- _WHAT THE EXERCISE ASKS_: Your task is to reproduce exactly the lines from the one containing "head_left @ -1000" through the last line below, both ends included, and nothing else, with no pictures.
____ RAW DATA
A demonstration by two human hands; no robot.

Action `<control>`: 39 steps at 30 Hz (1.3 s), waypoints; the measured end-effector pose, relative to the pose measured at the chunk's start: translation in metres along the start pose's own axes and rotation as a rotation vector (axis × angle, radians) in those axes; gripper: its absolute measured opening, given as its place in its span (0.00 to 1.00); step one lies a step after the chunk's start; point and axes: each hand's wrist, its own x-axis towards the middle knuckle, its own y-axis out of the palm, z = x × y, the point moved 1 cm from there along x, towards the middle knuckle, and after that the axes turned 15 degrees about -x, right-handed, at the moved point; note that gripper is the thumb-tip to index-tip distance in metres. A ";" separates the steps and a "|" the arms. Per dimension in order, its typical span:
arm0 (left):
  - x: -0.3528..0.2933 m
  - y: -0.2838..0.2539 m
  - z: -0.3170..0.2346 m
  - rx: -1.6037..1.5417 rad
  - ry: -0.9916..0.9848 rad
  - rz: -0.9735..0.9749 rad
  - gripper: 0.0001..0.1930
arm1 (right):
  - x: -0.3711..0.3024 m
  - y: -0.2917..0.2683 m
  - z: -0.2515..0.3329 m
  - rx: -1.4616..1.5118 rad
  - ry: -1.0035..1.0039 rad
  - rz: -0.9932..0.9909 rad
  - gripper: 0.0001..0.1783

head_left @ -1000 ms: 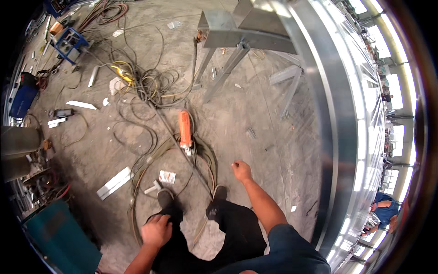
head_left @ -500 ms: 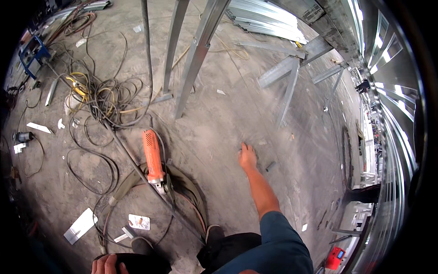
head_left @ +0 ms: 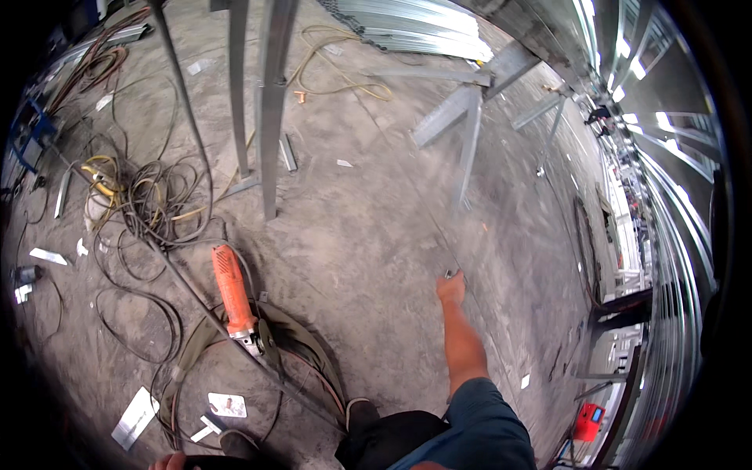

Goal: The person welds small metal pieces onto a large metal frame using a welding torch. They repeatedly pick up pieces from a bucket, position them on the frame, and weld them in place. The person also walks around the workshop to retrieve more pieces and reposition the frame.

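My right hand [head_left: 451, 290] reaches down to the concrete floor, its fingers closed on a short grey metal piece [head_left: 449, 274]. One end of the piece shows beyond the fingertips; its exact kind is too small to make out. At the lower left edge my left hand [head_left: 167, 462] shows only in part. Its fingers lie bent by my dark-clad knee, with nothing seen in them. An orange angle grinder [head_left: 232, 290] lies left of my right hand, its disc end over a coiled hose [head_left: 309, 341].
Tangled cables [head_left: 153, 196] spread across the left floor. Steel legs [head_left: 272, 141] stand ahead, a metal trestle [head_left: 470, 117] beyond them. Bundled metal profiles [head_left: 415, 27] lie at the back. White scraps [head_left: 135, 417] are near my feet; a red device [head_left: 588, 421] stands lower right.
My right hand has moved right and closed on the short metal piece that lay on the floor beside it. The view has shifted, and less of my left hand shows.
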 end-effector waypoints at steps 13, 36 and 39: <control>0.042 -0.018 -0.003 -0.242 -0.261 0.083 0.14 | 0.016 -0.117 0.040 1.112 0.125 0.343 0.33; 0.116 0.072 -0.080 0.012 -0.594 0.271 0.22 | 0.298 -0.062 0.013 -0.164 -0.390 -0.039 0.21; 0.121 0.072 -0.086 0.017 -0.622 0.272 0.21 | 0.277 -0.055 -0.006 -0.079 -0.285 -0.022 0.16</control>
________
- _EXERCISE RESULT_:
head_left @ -1000 ms: 
head_left @ -500 ms: 
head_left @ +0 ms: 

Goal: The person welds small metal pieces onto a large metal frame using a welding torch. They repeatedly pick up pieces from a bucket, position them on the frame, and weld them in place. The person also walks around the workshop to retrieve more pieces and reposition the frame.

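My right hand [head_left: 451, 290] reaches down to the concrete floor, its fingers closed on a short grey metal piece [head_left: 449, 274]. One end of the piece shows beyond the fingertips; its exact kind is too small to make out. At the lower left edge my left hand [head_left: 167, 462] shows only in part. Its fingers lie bent by my dark-clad knee, with nothing seen in them. An orange angle grinder [head_left: 232, 290] lies left of my right hand, its disc end over a coiled hose [head_left: 309, 341].
Tangled cables [head_left: 153, 196] spread across the left floor. Steel legs [head_left: 272, 141] stand ahead, a metal trestle [head_left: 470, 117] beyond them. Bundled metal profiles [head_left: 415, 27] lie at the back. White scraps [head_left: 135, 417] are near my feet; a red device [head_left: 588, 421] stands lower right.
My right hand has moved right and closed on the short metal piece that lay on the floor beside it. The view has shifted, and less of my left hand shows.
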 end-effector waypoints at steps 13, 36 and 39: <control>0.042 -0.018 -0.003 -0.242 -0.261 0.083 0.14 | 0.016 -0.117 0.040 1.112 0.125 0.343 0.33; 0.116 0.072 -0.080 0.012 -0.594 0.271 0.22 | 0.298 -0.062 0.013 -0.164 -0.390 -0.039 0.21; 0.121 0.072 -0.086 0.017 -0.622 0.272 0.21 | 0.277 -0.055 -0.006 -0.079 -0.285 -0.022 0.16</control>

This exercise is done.